Die Bauarbeiten für den ersten Geh- und Radweg-Abschnitt an der S 91 in Radeburg haben begonnen. Offiziell klingt das nach planmäßigem Fortschritt. Doch aus dem Stadtrat heißt es: Ohne hartnäckigen Druck aus der Stadt und eine Kostenbeteiligung wäre der innerörtliche Abschnitt wohl kaum so früh gekommen.

Der Verkehr wird durch eine dreiseitige Ampel geregelt. eine Umleitung gibt es nicht.

Der Verkehr wird durch eine dreiseitige Ampel geregelt. eine Umleitung gibt es nicht.
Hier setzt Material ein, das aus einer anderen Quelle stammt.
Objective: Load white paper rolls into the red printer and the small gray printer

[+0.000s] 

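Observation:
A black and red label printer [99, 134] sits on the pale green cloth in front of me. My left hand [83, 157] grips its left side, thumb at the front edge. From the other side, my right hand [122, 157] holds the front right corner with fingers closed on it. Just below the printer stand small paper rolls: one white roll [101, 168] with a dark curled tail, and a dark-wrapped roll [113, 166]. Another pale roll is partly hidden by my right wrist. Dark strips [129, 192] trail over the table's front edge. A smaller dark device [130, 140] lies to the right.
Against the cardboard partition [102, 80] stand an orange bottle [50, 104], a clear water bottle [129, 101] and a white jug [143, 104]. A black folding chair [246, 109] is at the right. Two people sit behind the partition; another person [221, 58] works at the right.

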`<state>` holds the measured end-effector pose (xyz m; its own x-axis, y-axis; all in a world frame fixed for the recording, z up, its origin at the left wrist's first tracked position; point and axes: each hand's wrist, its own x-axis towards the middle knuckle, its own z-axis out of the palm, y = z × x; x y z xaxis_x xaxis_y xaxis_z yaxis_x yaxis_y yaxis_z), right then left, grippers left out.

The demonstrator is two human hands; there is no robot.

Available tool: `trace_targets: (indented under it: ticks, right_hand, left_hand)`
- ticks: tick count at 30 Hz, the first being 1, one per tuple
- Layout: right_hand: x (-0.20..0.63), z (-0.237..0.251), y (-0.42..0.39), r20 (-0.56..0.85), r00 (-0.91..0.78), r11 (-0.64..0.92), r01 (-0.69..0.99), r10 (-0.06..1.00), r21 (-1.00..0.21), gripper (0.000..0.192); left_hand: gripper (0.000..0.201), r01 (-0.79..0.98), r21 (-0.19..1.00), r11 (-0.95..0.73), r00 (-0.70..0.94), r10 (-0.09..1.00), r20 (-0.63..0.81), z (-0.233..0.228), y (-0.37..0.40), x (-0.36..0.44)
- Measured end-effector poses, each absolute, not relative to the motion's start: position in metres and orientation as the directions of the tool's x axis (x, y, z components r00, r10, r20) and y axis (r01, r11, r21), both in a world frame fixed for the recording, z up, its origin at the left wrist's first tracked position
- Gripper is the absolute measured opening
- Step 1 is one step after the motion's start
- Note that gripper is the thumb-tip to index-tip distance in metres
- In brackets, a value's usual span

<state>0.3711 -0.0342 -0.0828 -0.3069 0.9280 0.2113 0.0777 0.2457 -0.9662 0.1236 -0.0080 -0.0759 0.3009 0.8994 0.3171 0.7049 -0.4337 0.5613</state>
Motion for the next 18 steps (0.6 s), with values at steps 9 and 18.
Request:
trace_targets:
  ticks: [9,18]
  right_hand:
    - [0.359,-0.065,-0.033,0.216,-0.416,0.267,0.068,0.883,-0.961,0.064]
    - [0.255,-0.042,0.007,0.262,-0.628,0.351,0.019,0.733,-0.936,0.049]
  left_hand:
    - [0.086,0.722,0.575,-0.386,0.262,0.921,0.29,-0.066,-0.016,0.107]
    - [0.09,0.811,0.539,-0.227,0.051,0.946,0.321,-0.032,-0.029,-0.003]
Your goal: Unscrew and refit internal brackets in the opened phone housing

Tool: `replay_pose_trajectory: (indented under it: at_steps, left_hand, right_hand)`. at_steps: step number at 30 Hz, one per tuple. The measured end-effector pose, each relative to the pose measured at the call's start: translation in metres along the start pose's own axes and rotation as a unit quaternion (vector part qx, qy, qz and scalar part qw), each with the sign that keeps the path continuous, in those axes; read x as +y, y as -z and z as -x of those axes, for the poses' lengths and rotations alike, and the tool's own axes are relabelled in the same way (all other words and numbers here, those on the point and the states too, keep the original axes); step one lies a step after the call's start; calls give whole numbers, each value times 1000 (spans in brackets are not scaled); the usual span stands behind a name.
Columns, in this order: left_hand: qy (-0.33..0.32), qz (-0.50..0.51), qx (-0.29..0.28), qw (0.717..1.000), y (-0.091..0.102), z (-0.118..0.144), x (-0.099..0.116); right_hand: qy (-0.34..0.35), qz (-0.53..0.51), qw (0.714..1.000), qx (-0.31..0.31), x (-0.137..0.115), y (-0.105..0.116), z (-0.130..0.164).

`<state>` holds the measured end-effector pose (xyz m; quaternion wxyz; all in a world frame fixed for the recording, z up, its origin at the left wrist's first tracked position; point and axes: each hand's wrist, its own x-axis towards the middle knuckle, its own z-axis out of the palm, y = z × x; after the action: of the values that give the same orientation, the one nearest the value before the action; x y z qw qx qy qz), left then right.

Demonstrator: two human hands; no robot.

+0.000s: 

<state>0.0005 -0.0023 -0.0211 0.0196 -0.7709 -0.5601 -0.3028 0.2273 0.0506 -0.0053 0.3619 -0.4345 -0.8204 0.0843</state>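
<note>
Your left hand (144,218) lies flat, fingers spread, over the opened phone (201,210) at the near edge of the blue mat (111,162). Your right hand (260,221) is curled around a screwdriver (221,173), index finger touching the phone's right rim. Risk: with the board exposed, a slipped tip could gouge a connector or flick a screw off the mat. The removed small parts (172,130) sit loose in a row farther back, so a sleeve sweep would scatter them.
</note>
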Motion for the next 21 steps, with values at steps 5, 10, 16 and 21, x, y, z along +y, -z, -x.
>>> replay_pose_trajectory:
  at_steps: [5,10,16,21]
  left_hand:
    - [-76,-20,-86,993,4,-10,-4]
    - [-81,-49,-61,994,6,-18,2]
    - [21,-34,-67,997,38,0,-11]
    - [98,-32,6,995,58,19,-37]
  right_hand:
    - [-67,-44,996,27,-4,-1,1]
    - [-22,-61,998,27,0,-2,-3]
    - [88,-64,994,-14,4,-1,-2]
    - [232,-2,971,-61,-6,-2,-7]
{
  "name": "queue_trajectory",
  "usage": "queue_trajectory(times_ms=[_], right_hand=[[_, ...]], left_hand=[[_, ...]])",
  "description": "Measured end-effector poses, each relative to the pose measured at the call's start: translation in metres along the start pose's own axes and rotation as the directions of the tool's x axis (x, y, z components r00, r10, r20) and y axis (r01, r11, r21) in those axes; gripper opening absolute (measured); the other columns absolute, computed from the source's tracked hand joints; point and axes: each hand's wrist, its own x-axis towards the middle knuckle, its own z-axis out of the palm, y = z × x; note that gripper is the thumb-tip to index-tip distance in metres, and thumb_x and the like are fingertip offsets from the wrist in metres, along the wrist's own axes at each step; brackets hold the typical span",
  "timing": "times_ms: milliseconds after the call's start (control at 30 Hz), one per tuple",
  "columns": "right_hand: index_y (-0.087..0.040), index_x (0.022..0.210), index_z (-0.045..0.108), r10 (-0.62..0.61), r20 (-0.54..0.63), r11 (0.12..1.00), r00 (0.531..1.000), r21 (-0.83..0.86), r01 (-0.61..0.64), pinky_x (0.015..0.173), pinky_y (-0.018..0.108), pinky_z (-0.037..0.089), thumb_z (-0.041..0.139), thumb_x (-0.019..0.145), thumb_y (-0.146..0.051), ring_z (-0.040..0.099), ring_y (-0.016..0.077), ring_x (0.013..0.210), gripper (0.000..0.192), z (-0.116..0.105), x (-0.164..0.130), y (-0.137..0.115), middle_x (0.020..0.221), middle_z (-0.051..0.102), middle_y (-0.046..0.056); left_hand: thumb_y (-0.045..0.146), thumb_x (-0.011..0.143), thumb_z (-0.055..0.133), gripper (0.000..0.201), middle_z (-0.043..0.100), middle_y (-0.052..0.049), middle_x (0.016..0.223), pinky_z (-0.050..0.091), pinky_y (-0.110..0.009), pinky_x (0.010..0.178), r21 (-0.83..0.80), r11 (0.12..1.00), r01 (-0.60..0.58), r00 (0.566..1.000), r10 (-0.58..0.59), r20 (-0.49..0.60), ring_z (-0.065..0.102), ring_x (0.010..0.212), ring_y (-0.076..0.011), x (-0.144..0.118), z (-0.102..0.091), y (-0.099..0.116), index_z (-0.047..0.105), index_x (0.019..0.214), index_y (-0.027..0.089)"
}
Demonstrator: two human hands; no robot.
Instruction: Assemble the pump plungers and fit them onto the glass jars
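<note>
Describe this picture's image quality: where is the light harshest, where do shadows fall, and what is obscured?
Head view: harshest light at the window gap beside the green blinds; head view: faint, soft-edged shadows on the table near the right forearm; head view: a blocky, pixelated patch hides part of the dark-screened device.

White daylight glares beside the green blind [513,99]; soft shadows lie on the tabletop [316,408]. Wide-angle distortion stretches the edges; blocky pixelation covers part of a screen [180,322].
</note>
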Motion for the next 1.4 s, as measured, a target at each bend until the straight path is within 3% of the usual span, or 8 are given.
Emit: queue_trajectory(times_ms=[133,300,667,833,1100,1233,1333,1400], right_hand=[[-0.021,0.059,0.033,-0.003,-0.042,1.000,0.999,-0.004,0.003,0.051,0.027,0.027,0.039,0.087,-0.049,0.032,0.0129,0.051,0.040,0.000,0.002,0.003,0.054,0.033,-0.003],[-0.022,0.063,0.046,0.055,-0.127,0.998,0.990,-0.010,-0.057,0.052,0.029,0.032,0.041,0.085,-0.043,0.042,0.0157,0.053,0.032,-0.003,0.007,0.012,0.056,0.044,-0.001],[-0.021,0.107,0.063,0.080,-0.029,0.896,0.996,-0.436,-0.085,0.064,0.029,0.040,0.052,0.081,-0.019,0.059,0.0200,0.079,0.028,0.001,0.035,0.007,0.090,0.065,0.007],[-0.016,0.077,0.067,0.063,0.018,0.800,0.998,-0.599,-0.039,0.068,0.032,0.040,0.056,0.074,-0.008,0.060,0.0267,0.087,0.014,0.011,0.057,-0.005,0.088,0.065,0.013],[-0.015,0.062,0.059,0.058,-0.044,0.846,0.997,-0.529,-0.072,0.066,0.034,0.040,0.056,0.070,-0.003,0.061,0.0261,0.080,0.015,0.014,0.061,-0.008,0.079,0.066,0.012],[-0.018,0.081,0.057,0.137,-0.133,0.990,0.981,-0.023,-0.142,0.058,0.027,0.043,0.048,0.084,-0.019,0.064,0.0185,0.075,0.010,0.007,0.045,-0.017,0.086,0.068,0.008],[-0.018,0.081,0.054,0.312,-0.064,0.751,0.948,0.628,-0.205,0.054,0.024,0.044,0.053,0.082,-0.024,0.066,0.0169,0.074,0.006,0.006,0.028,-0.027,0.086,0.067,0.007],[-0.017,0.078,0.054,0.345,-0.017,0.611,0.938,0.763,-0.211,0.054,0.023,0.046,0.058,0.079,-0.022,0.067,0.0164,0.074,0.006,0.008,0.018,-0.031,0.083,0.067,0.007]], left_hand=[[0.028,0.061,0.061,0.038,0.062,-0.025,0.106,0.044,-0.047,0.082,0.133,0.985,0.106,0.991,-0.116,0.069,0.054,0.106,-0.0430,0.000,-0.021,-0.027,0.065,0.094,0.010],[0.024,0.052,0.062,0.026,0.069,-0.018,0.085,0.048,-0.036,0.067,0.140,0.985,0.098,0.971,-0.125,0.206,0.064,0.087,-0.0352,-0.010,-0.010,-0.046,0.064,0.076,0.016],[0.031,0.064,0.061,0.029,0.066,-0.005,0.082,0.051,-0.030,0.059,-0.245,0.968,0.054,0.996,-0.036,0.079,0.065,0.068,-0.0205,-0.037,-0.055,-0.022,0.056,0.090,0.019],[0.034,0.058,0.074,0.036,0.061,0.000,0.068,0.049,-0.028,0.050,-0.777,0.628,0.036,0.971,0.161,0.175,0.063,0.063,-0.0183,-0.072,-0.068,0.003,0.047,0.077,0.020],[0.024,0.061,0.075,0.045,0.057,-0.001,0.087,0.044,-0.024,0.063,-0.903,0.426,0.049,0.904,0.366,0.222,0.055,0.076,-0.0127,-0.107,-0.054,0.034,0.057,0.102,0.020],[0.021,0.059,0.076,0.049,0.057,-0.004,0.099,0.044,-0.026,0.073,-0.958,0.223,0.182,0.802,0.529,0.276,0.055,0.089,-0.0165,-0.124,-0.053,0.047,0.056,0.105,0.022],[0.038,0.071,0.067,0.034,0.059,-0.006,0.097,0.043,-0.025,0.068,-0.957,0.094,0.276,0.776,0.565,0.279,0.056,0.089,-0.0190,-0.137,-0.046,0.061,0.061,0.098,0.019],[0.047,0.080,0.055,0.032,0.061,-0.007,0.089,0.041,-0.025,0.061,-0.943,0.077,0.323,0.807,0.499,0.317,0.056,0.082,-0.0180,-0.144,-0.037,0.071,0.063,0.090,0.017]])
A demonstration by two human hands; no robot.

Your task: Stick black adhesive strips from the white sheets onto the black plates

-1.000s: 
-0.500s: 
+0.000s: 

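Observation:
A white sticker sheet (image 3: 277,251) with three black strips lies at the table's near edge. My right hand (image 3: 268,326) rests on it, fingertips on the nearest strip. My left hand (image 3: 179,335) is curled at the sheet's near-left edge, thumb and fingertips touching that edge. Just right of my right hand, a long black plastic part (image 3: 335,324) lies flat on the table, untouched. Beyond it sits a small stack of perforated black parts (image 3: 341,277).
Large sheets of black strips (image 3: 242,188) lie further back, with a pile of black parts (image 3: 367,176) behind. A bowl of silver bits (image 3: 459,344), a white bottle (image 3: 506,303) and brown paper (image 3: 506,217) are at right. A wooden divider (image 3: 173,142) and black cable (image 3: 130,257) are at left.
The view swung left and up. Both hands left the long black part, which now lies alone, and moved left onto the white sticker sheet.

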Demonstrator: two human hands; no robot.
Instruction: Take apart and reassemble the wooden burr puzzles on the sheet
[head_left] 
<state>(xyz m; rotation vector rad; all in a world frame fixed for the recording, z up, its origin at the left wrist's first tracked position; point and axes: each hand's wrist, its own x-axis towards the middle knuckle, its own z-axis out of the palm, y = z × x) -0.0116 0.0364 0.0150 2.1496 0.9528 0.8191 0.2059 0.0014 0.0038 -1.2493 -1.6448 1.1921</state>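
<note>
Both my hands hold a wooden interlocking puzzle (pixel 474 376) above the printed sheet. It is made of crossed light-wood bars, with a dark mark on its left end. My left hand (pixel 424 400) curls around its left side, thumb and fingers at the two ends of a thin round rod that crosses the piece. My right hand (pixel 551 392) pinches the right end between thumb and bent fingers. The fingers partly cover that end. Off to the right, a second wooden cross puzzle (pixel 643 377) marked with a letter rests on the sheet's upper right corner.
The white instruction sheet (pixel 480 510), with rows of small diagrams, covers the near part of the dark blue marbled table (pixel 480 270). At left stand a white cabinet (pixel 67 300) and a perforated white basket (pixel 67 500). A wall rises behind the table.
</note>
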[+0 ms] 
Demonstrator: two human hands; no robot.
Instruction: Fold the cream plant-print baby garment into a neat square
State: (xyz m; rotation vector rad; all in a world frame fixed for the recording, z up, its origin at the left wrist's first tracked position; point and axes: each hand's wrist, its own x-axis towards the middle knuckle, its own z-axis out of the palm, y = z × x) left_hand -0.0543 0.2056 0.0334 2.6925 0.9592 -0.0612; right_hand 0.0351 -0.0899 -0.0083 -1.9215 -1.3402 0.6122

Heute, am Montag, 20. April, begannen an der S 91 in Radeburg die Bauarbeiten für den ersten Abschnitt eines neuen Geh- und Radweges. Gebaut wird der innerörtliche Teil zwischen „Am Rödergraben“ und „Nieder-Hufen“. Nach Angaben des Landesamtes für Straßenbau und Verkehr (LASuV) soll damit die Anbindung des Wohngebietes Nieder-Hufen verbessert werden. Die Arbeiten sollen voraussichtlich bis Juni 2026 abgeschlossen sein.

Während der Bauzeit wird die S 91 halbseitig gesperrt. Der Verkehr wird per Ampelanlage an der Baustelle vorbeigeführt. Eine großräumige Umleitung ist nicht vorgesehen.

Offiziell ist das Vorhaben Teil des 100-Kilometer-Radwegeprogramms des Freistaates Sachsen. Insgesamt ist der Radweg entlang der S 91 zwischen Radeburg und Rödern in zwei Bauabschnitte gegliedert. Der jetzt startende erste Abschnitt betrifft den kurzen innerörtlichen Bereich. Für den zweiten, außerörtlichen Abschnitt zwischen „Nieder-Hufen“ und dem Ortseingang Rödern läuft derzeit die Genehmigungsplanung. Dafür ist ein Planfeststellungsverfahren bei der Landesdirektion Sachsen vorgesehen.

Dass der innerörtliche Abschnitt nun doch relativ schnell umgesetzt wird, war aus Sicht der Stadt jedoch keineswegs selbstverständlich. Stadtrat Andreas Hübler (ULR) betont, dafür habe es vorab erheblichen Nachdruck gegenüber dem LASuV gebraucht. „Es war schon eine gewisse Penetranz nötig“, sagt Hübler. Druck von Seiten der Stadt und eine Kostenvereinbarung, wonach Radeburg 50 Prozent der 112 T€ Baukosten übernimmt, hätten dazu beigetragen, dass dieser erste Abschnitt jetzt kommt. Die anderen 50% kommen aus dem 100-Kilometer-Radwegeprogramm Sachsen.

Für die Stadt sei dieser erste Bauabschnitt besonders wichtig gewesen, weil damit für die Anwohner der neuen Siedlung „Nieder-Hufen“ früher eine sichere Fuß- und Radweganbindung geschaffen werden könne — noch bevor der zweite Abschnitt in Richtung Rödern realisiert ist.